Fig. 1. BAP1 regulates BRCA1 protein expression in cell lines and patient tumours.

A MSTO-211H and NCI-H2452 cells were either mock-depleted or depleted with siRNAs against BRCA1 or BAP1 for 72 h, or by induction of an shBRCA1 sequence for 48 h. Cell lysates were analysed by Western blot with antibodies against BRCA1, BAP1 and α-tubulin. B MSTO-211H and NCI-H2452 cells were either mock-depleted or depleted with siRNAs against BAP1 for 72 h before being either untreated or treated with 20 µM MG132 for 6 h as indicated. Cell lysates were analysed by Western blot with antibodies against BRCA1, BAP1 and α-tubulin.

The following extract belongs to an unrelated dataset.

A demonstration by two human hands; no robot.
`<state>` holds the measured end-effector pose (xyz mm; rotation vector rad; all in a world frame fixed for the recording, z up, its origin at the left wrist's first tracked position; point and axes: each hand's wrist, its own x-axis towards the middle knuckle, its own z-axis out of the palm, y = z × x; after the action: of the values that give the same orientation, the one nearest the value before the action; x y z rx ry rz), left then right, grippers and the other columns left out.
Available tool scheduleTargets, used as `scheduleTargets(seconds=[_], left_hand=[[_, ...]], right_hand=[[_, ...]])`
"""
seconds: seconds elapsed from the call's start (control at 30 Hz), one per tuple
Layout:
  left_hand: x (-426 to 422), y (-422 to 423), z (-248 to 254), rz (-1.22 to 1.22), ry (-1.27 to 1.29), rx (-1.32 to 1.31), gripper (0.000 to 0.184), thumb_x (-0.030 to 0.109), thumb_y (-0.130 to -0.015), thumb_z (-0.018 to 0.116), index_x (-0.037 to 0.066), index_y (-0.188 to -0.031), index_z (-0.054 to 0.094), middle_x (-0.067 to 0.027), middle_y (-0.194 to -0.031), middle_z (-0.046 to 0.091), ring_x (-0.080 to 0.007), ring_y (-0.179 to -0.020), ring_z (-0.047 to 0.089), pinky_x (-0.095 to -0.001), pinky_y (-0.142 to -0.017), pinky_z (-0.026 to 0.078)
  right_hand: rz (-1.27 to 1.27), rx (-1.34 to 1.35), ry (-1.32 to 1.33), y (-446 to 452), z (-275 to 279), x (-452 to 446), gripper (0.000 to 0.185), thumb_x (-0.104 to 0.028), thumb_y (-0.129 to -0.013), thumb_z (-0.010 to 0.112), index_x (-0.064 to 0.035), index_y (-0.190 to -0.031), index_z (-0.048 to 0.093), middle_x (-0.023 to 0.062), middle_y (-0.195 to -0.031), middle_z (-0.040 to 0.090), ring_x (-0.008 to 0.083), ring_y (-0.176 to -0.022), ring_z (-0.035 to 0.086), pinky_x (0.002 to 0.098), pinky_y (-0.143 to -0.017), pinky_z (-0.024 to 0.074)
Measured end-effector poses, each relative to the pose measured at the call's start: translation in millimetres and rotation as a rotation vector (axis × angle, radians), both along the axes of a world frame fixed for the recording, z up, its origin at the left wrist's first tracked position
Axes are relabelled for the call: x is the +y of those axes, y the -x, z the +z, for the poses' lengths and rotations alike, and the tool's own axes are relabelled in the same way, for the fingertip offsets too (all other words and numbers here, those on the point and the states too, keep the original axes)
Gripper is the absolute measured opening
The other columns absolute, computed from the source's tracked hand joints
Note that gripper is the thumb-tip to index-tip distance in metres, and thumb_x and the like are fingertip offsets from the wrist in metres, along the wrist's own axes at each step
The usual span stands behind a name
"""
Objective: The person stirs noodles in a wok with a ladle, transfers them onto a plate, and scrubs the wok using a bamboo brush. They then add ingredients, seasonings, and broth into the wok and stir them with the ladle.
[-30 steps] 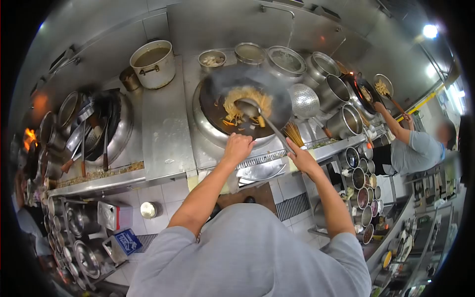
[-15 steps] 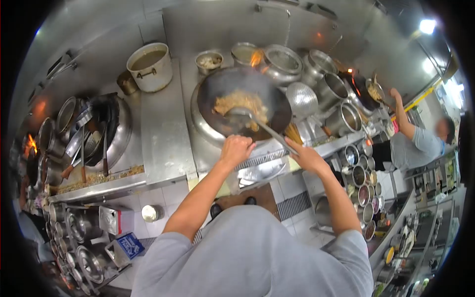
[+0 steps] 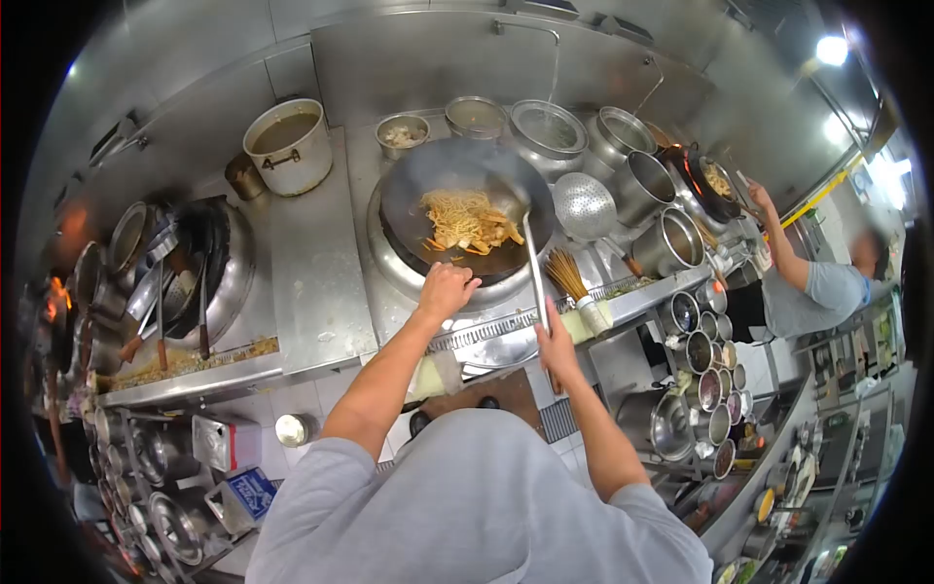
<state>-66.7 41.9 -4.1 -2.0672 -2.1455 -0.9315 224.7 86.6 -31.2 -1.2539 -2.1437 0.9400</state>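
A dark wok (image 3: 404, 180) sits on the burner in front of me, with light brown noodles (image 3: 459, 219) and orange strips inside. My left hand (image 3: 448, 290) is closed at the wok's near rim; the exact grip point is hidden under the fingers. In my right hand (image 3: 556, 346) is the handle of a long metal ladle (image 3: 535, 268). Its bowl lies in the right side of the wok, beside the noodles. Right of the wok, near my right hand, are a bamboo brush (image 3: 566, 275) and a perforated skimmer (image 3: 585, 206).
A large pot (image 3: 289, 151) of liquid stands back left. Several metal pots, including a tall pot (image 3: 671, 243), line the right side. Left, a second wok station (image 3: 229, 282) holds ladles and strainers. At far right a co-worker (image 3: 817, 292) handles another wok (image 3: 710, 185) near flames.
The ladle has swung from the wok's middle to its right side, its handle now steeper. My right hand has moved down and left. The noodles are gathered and less smoky.
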Motion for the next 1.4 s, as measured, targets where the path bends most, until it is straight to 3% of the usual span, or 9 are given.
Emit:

C Representative immunohistochemical staining of BAP1 (left panels) and BRCA1 (right panels) on malignant mesothelioma patient tissues from the MEDUSA cohort (n = 26). Representative images from samples scored as positive or negative are shown at low (upper panels) and high (lower panels) magnification Scale bars are 500 µm in top panels and 100 µm in lower panels. D Pie chart showing the percentage of human mesothelioma tumours that stained negative or positive for protein expression of BAP1 and BRCA1. The p value indicates the significance of correlation for expression. E Cell extracts prepared from the primary human mesothelioma cell lines indicated were analysed by Western blot with antibodies against BRCA1, BAP1 and α-tubulin.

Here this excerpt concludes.